Instructions to follow - Everything from the line containing "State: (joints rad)" to the last line of the listing below, inclusive, is what you should output, exactly as it appears.

Raw data -

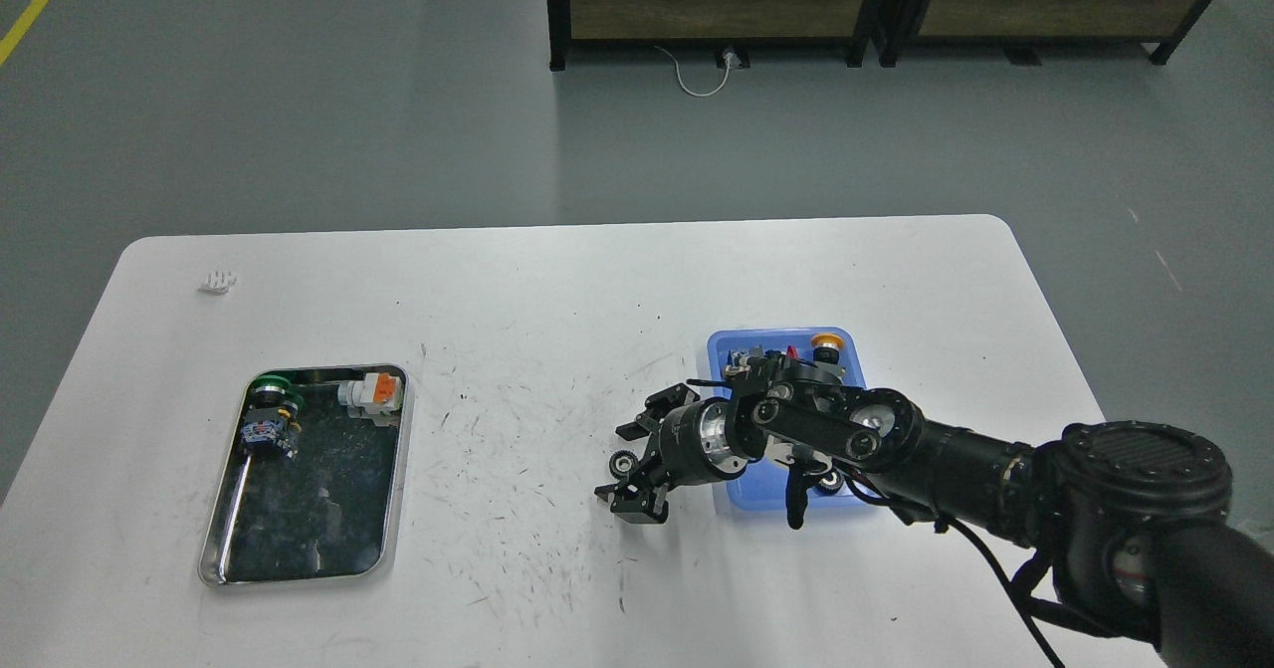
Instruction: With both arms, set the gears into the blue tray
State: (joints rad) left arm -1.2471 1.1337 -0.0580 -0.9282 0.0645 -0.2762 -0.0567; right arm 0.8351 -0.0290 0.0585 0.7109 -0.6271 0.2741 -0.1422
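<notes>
Centrally, the right claw (629, 471) stood spread around a gear (624, 464) on the worktop (557, 280); pinching squarely, then lifting clear of the blue tray (725, 349) rim, seemed best.

Only the right arm (955, 459) is in view, entering from the lower right and stretching leftward, its wrist bent down. The right gripper (637, 459) hangs low with its fingers (662, 411) spread apart, seemingly bracketing something small, though the dark view blurs this.
</notes>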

Exercise answer -
State: (joints rad) left arm -1.2471 1.1337 -0.0580 -0.9282 0.0645 -0.2762 -0.0567; right arm 0.8351 -0.0290 0.0585 0.7109 -0.6271 0.2741 -0.1422
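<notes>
Centrally, the right claw (629, 471) stood spread around a gear (624, 464) on the worktop (557, 280); pinching squarely, then lifting clear of the blue tray (725, 349) rim, seemed best.

Only the right arm (955, 459) is in view, entering from the lower right and stretching leftward, its wrist bent down. The right gripper (637, 459) hangs low with its fingers (662, 411) spread apart, seemingly bracketing something small, though the dark view blurs this.
</notes>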

The exercise has been fully completed.